REQUIRED ACTION
Copy the listing below line for line, from its opening line to the one with "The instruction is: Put", both included; stop there.

╔══

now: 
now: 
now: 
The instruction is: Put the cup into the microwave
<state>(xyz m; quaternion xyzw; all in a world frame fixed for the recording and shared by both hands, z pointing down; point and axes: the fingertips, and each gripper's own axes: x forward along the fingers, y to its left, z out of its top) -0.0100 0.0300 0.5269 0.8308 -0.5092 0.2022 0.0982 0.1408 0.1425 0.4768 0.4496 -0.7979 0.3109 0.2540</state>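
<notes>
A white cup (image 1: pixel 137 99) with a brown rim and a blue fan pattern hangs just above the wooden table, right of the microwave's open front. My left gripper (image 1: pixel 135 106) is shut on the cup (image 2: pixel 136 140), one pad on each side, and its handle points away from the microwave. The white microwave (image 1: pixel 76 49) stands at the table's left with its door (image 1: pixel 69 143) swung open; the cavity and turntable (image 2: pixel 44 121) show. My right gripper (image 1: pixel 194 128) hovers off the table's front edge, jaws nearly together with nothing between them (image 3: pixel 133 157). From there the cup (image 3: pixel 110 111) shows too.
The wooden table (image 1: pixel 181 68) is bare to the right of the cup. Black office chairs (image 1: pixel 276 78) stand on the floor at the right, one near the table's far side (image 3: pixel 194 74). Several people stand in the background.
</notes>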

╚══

SOLUTION TO THIS EXERCISE
now: 
now: 
now: 
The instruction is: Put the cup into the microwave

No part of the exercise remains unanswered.